Segment Open
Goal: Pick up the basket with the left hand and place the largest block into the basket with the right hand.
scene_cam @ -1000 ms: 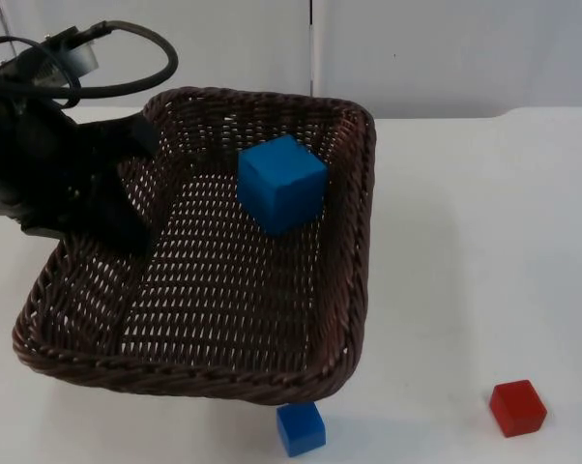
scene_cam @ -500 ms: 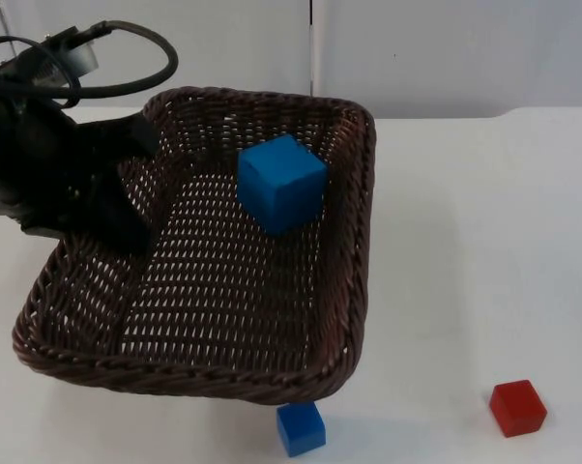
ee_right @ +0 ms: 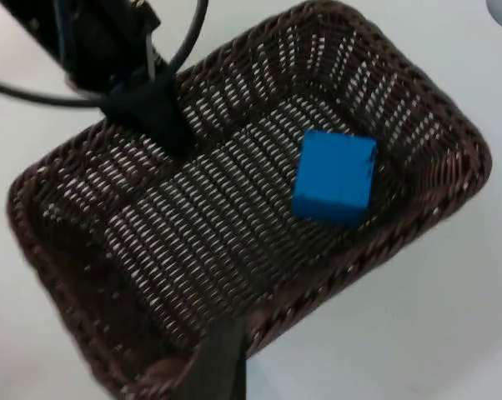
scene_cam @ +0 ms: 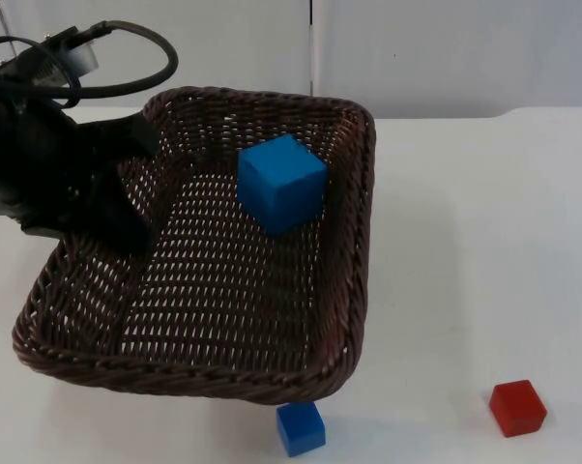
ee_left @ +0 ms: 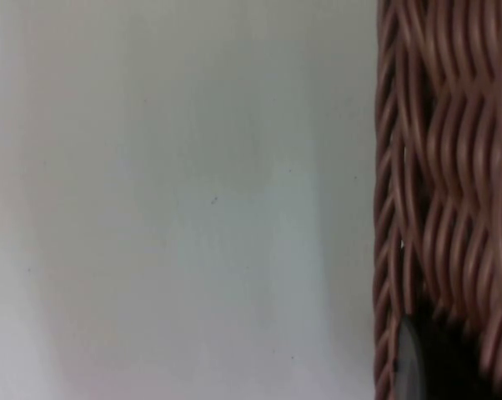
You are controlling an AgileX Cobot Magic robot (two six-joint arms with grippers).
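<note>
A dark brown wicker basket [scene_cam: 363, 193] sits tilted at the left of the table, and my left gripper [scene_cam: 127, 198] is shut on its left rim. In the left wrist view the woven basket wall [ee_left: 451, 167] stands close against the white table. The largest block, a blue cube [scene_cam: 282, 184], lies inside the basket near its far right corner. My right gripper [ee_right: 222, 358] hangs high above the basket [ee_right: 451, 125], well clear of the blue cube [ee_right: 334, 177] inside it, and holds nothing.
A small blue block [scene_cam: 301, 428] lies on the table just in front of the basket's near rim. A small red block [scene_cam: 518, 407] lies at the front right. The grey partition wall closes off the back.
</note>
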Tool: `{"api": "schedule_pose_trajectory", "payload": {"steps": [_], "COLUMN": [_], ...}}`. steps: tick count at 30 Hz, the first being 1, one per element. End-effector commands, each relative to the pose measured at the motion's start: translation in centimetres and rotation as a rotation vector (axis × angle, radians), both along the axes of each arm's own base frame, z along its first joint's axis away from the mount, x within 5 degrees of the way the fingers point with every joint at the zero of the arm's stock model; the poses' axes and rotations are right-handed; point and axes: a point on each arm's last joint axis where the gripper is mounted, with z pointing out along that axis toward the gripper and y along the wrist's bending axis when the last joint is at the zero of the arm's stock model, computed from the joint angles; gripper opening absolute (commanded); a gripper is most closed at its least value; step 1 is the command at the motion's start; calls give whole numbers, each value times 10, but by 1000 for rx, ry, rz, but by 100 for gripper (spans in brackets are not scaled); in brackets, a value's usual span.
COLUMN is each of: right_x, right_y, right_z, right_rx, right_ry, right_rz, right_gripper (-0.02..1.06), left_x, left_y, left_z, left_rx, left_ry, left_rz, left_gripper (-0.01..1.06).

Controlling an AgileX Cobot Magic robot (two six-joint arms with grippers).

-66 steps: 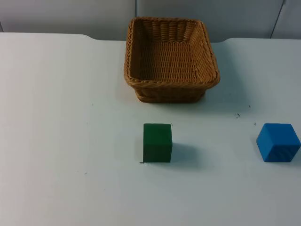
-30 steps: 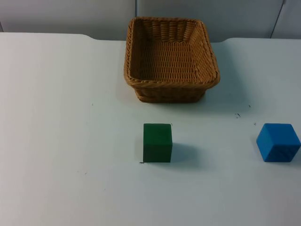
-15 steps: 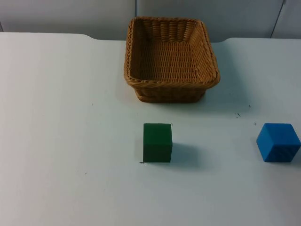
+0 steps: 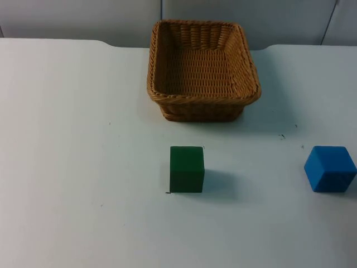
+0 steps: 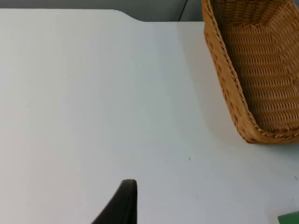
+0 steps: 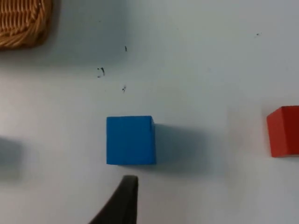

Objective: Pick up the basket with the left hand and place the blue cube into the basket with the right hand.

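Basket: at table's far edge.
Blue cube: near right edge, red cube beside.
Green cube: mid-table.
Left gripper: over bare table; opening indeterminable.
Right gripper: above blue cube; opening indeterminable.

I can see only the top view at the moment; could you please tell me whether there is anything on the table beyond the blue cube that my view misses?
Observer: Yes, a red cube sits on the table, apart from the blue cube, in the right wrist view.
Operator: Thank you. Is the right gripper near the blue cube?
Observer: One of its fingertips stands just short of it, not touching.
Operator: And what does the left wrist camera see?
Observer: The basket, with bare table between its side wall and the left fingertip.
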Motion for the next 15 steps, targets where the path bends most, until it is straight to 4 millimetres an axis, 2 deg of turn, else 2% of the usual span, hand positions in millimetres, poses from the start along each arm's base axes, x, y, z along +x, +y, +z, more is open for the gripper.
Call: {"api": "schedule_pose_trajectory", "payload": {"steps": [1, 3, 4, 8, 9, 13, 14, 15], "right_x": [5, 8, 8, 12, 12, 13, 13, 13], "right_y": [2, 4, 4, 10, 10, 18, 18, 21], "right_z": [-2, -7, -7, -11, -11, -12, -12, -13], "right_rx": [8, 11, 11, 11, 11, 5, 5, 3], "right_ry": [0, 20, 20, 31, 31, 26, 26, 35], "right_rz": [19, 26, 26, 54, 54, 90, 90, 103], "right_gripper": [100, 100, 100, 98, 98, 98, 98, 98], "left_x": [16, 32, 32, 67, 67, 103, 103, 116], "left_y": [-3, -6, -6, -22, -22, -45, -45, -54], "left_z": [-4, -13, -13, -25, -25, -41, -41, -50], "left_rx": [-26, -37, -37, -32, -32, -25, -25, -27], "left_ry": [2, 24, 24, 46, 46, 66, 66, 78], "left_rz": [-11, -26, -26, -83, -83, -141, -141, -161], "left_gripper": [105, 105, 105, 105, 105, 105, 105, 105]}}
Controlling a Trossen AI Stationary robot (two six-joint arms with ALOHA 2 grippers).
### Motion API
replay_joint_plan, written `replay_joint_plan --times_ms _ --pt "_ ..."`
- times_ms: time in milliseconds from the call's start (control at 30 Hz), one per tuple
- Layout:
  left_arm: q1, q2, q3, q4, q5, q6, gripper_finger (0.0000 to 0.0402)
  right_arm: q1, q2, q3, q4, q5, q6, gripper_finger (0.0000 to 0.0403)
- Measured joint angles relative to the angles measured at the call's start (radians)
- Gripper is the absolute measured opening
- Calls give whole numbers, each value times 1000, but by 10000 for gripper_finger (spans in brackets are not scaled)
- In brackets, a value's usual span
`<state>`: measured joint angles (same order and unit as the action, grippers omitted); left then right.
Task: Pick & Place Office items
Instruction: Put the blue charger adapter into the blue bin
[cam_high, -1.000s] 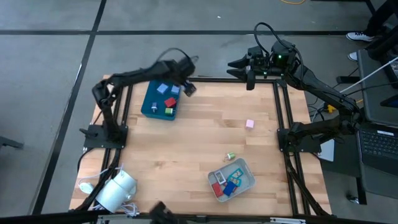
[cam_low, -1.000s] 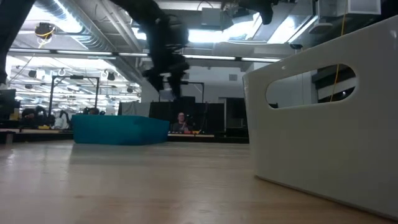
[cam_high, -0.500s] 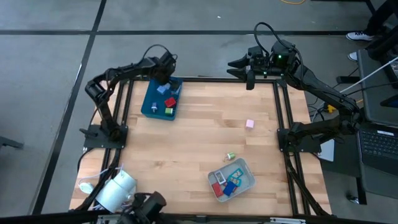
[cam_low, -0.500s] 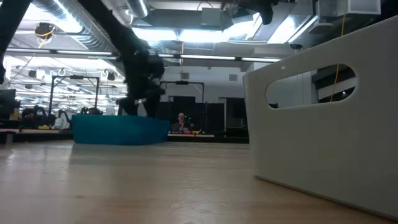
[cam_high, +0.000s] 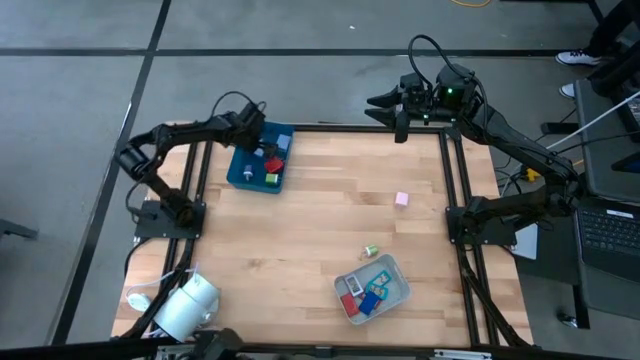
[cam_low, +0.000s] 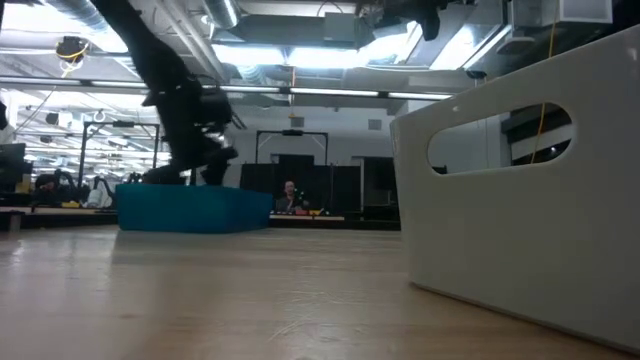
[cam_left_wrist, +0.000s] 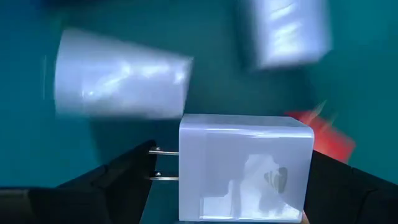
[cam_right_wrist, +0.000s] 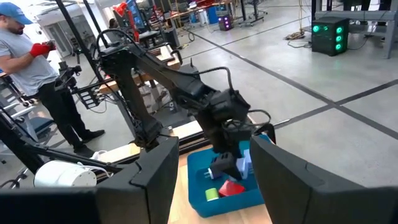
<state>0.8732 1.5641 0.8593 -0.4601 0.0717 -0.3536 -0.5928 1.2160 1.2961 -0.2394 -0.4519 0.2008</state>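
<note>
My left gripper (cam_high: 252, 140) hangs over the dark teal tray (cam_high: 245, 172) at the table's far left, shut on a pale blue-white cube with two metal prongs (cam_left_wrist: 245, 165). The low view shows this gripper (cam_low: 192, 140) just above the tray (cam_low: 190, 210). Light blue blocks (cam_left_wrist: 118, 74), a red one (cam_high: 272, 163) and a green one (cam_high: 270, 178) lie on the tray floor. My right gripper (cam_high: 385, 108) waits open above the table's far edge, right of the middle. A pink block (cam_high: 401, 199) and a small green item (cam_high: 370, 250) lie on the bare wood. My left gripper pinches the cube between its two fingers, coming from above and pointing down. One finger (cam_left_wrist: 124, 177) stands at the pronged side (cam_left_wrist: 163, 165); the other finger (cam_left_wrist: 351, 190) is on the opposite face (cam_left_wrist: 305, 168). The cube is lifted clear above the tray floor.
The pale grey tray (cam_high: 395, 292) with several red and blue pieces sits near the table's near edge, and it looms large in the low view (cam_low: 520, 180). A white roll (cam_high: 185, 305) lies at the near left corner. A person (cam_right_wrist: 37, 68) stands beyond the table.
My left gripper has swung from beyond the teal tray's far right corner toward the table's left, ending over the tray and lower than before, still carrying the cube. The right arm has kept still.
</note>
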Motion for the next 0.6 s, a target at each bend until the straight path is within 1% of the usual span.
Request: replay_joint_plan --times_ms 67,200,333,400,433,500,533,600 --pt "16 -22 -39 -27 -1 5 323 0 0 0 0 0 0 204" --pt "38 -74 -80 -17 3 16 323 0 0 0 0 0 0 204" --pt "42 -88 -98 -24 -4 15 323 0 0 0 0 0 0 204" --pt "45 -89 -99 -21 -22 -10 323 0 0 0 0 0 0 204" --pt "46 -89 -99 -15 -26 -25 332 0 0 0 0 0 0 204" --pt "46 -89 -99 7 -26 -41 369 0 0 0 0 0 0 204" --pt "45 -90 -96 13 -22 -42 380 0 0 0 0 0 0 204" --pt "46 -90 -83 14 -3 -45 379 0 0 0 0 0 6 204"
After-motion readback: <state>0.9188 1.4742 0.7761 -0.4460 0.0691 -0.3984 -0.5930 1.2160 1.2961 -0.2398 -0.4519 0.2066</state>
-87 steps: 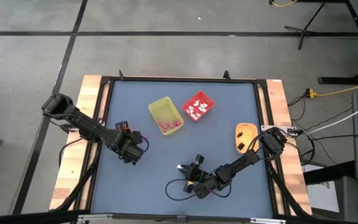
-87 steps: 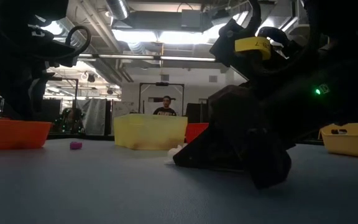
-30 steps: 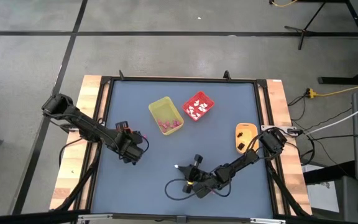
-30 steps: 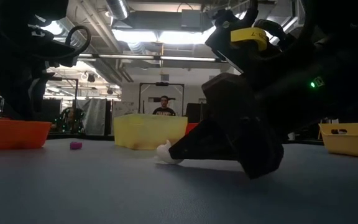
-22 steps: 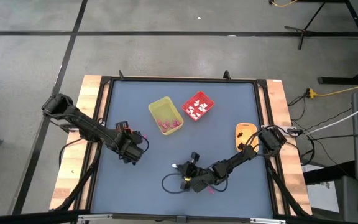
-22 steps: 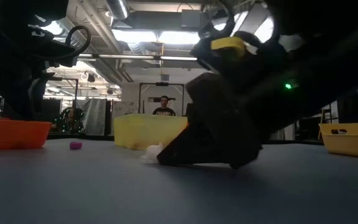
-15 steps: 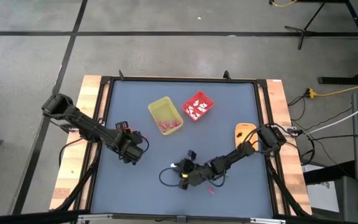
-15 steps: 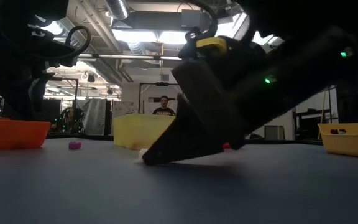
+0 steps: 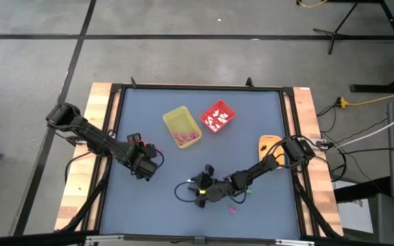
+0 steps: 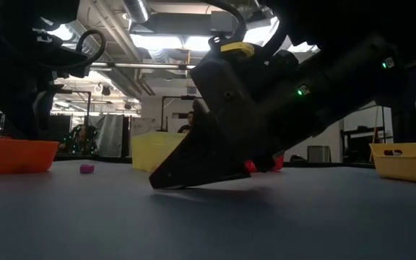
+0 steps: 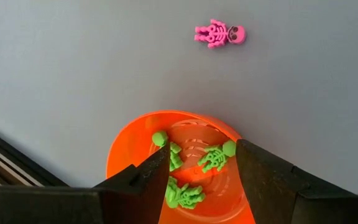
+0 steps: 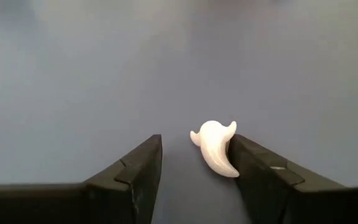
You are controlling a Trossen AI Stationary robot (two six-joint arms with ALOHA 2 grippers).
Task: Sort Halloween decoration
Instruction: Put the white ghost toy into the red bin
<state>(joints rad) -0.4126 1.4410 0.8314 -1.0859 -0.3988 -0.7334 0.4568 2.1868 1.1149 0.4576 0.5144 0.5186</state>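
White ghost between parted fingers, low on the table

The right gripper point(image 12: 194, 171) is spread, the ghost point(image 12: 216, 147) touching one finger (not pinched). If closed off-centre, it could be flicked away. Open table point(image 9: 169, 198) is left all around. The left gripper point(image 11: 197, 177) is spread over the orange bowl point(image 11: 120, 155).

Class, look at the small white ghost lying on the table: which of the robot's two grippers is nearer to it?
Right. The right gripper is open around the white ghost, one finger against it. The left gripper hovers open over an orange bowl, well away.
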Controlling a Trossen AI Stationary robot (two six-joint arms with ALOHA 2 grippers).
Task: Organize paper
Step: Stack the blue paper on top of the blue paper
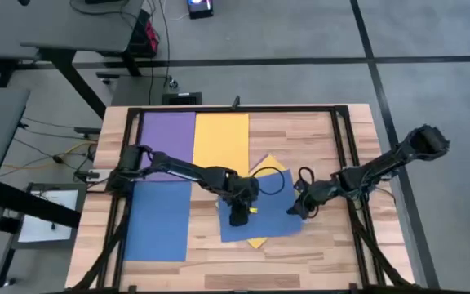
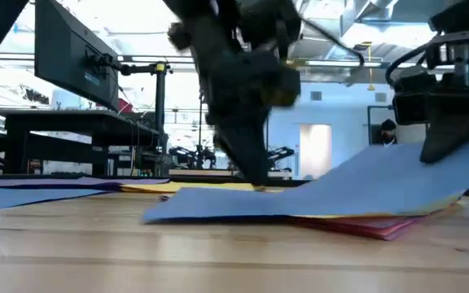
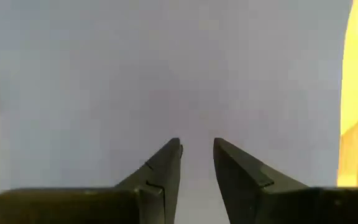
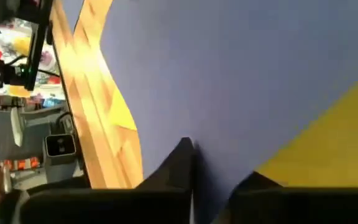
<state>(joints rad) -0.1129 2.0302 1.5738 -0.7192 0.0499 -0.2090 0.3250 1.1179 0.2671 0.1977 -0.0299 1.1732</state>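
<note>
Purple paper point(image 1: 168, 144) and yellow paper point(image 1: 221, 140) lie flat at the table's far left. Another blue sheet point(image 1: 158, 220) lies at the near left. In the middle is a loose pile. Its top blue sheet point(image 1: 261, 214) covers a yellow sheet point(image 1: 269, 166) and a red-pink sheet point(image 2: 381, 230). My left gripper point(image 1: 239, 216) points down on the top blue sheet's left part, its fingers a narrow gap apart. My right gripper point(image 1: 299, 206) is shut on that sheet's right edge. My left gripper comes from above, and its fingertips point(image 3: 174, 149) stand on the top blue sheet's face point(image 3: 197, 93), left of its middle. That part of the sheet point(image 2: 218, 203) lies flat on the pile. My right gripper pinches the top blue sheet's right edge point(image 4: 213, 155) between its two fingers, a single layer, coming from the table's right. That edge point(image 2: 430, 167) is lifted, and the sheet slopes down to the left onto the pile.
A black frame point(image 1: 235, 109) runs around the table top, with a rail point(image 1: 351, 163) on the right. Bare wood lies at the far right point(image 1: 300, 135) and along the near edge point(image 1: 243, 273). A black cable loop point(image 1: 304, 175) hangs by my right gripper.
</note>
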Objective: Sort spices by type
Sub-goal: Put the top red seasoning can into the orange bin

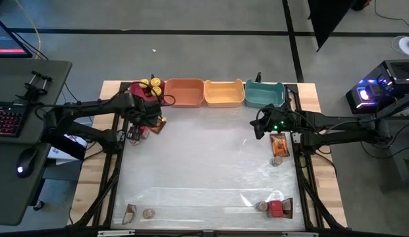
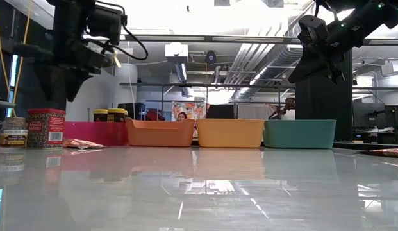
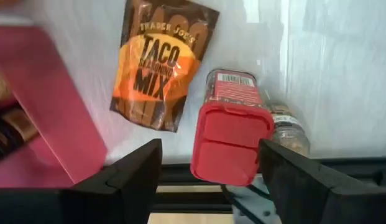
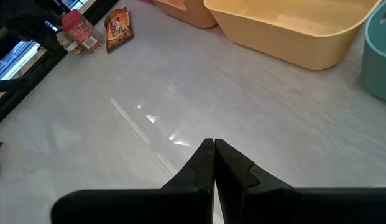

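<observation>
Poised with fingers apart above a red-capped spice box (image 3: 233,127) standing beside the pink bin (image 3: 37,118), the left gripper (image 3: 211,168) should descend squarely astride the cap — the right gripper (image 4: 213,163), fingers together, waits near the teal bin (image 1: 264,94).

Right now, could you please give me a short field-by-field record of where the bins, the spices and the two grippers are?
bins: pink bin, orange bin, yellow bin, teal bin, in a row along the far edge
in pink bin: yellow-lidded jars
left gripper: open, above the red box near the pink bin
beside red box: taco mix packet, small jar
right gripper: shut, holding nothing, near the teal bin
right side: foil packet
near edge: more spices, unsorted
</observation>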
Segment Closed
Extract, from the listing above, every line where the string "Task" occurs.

▶ [SOLUTION BELOW]
Task: Pick & Place Office items
Task: Sort Halloween decoration
Task: Organize paper

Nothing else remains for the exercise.